== EXERCISE ==
Show all lines below holding the string "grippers".

== SOURCE DATA ==
********

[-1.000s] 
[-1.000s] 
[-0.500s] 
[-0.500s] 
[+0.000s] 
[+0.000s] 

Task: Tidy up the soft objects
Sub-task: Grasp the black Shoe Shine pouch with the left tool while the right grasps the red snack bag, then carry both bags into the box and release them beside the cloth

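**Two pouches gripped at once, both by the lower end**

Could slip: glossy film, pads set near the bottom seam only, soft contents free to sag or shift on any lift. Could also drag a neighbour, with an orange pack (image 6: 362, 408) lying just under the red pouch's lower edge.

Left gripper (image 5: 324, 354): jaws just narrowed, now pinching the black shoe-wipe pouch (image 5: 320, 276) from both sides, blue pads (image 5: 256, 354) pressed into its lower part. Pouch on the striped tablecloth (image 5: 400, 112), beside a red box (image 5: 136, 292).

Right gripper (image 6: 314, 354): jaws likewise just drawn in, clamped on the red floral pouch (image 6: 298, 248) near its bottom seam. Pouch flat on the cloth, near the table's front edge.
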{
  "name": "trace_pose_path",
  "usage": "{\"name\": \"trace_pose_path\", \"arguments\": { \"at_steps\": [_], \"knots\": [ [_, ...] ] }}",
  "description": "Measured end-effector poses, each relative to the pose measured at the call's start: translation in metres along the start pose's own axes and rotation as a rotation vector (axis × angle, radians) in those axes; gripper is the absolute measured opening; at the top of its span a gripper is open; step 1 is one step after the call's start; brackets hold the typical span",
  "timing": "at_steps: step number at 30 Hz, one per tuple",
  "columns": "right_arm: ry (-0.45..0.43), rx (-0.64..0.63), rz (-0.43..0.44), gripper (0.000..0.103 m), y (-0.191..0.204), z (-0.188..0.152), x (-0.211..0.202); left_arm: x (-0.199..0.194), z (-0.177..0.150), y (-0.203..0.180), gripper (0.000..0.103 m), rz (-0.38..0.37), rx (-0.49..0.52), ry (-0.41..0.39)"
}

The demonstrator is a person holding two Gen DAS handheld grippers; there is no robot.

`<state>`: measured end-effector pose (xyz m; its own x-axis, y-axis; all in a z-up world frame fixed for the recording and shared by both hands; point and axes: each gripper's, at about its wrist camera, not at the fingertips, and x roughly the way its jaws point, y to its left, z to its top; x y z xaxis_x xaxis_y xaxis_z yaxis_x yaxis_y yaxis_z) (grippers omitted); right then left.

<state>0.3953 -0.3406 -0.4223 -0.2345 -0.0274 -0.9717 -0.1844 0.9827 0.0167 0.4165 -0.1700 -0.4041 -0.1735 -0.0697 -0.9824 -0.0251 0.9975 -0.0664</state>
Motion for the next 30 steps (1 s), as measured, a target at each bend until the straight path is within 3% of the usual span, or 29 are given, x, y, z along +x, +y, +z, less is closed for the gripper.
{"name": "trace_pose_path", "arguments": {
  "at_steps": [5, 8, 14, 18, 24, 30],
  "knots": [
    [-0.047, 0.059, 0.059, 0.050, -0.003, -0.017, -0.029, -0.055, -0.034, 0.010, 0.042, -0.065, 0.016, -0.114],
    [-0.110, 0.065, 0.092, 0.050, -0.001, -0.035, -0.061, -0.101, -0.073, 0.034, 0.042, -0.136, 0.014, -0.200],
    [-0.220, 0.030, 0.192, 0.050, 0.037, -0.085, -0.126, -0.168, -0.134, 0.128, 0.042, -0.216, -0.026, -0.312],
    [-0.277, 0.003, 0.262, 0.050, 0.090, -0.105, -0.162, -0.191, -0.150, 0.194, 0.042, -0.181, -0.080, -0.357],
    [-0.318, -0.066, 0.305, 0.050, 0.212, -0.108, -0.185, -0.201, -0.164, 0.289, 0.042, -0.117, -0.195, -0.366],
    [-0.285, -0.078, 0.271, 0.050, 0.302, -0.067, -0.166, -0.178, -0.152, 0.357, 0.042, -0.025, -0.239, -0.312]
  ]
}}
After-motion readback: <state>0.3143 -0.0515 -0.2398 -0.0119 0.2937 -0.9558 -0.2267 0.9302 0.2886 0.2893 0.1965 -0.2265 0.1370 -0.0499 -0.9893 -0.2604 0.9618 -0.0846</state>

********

== SOLUTION FOR THIS TASK ==
The demonstrator is a person holding two Gen DAS handheld grippers; there is no robot.
`<state>`: measured end-effector pose (xyz m; its own x-axis, y-axis; all in a z-up world frame fixed for the recording and shared by both hands; point and axes: each gripper's, at about its wrist camera, not at the fingertips, and x roughly the way its jaws point, y to its left, z to its top; x y z xaxis_x xaxis_y xaxis_z yaxis_x yaxis_y yaxis_z) (grippers omitted); right then left.

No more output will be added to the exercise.